▸ What the task asks: Below are the entries; give again exactly the lines from the one mentioning "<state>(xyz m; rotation" through the one mentioning "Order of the", inclusive.

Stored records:
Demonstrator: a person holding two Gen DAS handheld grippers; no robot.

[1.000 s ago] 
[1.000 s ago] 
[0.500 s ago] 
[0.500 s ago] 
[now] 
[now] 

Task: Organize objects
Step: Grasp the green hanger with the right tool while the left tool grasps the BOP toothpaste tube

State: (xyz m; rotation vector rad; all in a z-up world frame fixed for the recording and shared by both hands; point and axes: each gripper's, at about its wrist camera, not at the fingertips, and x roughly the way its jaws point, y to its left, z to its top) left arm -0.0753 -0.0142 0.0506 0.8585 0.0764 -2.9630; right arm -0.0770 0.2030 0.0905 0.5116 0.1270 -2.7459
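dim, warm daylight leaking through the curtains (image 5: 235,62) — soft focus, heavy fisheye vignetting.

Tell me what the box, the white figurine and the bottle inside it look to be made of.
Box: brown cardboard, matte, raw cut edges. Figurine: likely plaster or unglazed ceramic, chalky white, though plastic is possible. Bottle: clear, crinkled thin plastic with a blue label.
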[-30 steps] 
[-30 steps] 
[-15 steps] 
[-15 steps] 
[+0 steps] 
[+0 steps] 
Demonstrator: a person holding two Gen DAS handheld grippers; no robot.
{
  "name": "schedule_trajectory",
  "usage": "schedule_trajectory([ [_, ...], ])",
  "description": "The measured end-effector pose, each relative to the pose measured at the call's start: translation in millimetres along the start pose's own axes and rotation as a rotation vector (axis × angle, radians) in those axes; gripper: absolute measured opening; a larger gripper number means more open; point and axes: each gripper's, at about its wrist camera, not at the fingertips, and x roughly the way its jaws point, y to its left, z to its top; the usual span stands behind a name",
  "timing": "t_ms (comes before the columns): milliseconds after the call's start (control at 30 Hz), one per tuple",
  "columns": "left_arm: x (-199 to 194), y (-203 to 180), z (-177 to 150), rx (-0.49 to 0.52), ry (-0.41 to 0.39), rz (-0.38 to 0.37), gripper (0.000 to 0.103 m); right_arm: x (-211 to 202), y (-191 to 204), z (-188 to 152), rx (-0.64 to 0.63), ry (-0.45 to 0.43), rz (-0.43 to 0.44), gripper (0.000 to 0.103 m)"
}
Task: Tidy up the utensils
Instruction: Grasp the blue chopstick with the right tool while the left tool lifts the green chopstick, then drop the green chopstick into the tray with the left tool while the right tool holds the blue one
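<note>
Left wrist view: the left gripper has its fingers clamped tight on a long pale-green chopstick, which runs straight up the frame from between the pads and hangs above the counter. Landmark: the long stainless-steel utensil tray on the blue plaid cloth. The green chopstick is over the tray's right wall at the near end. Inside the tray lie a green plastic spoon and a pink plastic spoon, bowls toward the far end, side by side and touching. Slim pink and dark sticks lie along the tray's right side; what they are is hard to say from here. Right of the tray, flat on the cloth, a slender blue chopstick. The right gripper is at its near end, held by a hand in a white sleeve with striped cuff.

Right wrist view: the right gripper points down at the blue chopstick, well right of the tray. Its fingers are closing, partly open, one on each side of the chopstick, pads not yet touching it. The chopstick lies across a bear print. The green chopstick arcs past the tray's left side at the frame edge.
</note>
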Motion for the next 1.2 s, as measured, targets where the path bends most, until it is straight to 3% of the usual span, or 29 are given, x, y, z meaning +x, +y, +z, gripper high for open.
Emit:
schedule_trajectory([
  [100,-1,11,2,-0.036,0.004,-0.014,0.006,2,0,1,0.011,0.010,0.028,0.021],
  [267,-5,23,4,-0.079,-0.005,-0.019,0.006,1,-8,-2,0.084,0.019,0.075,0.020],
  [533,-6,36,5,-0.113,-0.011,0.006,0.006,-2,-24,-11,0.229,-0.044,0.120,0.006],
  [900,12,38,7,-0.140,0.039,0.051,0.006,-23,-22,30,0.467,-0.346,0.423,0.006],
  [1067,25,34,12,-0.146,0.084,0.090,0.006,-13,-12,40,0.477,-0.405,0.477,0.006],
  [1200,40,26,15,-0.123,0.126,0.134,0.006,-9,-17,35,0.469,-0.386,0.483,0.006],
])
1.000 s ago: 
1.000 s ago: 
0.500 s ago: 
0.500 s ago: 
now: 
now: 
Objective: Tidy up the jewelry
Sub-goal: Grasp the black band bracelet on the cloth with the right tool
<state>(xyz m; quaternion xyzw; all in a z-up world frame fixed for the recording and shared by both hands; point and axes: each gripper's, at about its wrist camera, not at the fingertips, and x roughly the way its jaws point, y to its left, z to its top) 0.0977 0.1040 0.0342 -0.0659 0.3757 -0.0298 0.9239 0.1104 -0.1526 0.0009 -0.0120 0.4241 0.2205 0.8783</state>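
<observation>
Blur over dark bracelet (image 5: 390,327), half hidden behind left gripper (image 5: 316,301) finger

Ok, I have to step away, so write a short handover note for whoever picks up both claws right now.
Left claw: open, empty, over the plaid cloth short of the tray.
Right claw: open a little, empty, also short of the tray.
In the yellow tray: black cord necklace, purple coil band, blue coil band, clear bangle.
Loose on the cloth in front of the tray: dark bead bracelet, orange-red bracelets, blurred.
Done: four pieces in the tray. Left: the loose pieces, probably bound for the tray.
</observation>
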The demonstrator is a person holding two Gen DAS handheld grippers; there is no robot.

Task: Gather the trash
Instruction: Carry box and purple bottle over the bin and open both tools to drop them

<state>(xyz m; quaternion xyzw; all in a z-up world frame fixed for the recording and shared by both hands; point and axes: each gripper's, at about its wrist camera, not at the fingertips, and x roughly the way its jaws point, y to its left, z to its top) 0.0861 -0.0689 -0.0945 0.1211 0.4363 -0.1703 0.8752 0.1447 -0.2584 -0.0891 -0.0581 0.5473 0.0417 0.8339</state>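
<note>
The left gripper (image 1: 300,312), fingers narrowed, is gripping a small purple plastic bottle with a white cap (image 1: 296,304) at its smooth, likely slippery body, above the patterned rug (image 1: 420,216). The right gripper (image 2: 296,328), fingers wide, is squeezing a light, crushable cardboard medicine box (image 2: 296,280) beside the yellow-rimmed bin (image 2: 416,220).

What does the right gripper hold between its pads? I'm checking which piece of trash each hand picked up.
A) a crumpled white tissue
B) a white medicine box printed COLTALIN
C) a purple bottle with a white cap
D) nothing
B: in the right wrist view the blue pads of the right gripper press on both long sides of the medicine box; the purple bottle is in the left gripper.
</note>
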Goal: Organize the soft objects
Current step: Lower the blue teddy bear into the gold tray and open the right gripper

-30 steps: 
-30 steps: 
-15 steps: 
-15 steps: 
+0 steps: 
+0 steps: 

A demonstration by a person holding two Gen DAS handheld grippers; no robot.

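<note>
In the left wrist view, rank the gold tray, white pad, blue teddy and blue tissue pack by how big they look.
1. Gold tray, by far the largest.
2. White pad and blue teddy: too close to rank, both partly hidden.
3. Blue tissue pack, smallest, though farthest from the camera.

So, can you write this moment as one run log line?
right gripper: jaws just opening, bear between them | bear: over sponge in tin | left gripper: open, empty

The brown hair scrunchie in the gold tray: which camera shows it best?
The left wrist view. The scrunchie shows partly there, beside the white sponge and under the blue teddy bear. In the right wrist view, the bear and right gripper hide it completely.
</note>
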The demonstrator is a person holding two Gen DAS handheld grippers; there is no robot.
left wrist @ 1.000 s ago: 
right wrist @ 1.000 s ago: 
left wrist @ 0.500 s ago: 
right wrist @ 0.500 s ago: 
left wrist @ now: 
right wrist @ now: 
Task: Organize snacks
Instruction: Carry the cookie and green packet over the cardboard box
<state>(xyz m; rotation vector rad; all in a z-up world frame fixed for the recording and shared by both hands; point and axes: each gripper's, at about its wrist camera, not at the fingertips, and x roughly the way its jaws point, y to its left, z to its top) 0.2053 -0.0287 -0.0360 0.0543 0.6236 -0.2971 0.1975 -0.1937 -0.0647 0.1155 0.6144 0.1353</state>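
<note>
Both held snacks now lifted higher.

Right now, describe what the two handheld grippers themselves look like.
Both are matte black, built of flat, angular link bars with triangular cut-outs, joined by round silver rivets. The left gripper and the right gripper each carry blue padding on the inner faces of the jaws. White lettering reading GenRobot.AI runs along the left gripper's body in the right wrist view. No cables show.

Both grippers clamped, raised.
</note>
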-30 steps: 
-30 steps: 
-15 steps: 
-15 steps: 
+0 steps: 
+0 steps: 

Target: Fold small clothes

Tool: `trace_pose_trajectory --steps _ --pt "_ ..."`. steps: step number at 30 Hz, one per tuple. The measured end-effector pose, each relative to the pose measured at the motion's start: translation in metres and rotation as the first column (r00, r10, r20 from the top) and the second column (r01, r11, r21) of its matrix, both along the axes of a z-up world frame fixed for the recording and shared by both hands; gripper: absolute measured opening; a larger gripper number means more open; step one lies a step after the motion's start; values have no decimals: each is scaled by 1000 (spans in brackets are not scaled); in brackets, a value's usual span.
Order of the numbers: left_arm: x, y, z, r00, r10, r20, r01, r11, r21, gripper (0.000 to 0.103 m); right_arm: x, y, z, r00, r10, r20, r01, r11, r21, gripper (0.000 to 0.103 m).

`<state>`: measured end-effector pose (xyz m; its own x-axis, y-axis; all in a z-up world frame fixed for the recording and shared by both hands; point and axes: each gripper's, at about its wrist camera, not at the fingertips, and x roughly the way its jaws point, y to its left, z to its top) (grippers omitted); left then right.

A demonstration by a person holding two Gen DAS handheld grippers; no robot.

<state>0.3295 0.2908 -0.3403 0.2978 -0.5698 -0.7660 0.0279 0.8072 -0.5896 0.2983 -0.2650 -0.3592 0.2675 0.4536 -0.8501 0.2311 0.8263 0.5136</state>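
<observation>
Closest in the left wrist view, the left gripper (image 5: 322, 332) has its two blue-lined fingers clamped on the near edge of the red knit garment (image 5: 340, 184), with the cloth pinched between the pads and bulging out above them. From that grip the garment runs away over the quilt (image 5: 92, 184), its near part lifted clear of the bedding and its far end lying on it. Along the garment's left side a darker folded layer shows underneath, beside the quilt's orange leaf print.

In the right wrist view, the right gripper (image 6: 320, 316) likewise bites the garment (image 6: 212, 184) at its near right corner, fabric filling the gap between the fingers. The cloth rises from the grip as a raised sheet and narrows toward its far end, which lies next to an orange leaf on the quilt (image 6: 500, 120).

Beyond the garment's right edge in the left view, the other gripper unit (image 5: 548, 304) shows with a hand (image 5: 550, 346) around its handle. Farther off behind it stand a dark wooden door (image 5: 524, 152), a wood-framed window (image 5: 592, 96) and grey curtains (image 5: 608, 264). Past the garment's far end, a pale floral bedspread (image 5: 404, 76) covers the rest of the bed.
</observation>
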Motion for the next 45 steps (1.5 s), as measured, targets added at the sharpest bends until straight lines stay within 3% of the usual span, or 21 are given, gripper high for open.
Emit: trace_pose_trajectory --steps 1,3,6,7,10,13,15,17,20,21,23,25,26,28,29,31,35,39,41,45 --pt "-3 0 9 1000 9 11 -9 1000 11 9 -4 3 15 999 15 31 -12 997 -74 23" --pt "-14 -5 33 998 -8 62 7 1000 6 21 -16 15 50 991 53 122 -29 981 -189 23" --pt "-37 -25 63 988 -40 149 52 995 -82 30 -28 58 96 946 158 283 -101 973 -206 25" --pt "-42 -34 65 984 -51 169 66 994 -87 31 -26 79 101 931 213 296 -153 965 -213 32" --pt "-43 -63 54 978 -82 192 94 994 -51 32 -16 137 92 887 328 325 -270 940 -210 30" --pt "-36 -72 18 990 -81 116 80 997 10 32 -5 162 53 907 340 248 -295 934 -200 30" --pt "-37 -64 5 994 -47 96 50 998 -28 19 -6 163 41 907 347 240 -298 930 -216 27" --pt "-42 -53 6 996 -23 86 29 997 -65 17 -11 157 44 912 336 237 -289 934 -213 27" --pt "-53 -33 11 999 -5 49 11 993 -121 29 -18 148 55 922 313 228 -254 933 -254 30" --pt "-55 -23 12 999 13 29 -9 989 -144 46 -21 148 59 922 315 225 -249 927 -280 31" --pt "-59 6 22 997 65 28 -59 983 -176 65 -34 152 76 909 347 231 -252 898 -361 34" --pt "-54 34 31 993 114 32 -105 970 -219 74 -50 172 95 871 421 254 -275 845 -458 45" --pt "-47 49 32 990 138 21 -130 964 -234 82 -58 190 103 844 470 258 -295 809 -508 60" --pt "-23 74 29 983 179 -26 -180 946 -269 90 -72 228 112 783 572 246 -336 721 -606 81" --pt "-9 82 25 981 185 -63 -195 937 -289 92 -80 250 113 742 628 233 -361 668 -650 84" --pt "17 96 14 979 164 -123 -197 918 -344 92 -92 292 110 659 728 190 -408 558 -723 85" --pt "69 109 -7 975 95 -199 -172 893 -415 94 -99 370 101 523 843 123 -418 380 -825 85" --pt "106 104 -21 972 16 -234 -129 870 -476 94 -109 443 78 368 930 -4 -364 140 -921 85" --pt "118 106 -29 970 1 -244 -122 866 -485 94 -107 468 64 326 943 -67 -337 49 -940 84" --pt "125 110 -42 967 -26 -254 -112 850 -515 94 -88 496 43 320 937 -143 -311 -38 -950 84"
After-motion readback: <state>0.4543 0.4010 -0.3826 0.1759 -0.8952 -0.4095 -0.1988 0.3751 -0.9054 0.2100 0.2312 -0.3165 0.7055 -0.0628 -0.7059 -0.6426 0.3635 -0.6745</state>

▸ Solution for this exercise:
<state>(xyz m; rotation vector rad; all in a z-up world frame fixed for the recording and shared by both hands; point and axes: each gripper's, at about its wrist camera, not at the fingertips, and x roughly the way its jaws point, y to its left, z to its top) 0.2053 -0.0287 -0.0360 0.0543 0.6236 -0.2971 0.1975 -0.1937 -0.0647 0.1155 0.6144 0.1353</state>
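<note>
Both held snacks now lifted higher.

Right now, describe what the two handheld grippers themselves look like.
Both are matte black, built of flat, angular link bars with triangular cut-outs, joined by round silver rivets. The left gripper and the right gripper each carry blue padding on the inner faces of the jaws. White lettering reading GenRobot.AI runs along the left gripper's body in the right wrist view. No cables show.

Both grippers clamped, raised.
</note>
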-30 steps: 
-30 steps: 
-15 steps: 
-15 steps: 
+0 steps: 
+0 steps: 

Target: Fold small clothes

Tool: `trace_pose_trajectory --steps _ --pt "_ ..."`. steps: step number at 30 Hz, one per tuple. The measured end-effector pose, each relative to the pose measured at the motion's start: translation in metres and rotation as the first column (r00, r10, r20 from the top) and the second column (r01, r11, r21) of its matrix, both along the axes of a z-up world frame fixed for the recording and shared by both hands; gripper: absolute measured opening; a larger gripper number means more open; step one lies a step after the motion's start; values have no decimals: each is scaled by 1000 (spans in brackets are not scaled); in brackets, a value's usual span.
Order of the numbers: left_arm: x, y, z, r00, r10, r20, r01, r11, r21, gripper (0.000 to 0.103 m); right_arm: x, y, z, r00, r10, r20, r01, r11, r21, gripper (0.000 to 0.103 m).

Work on the exercise is now finished.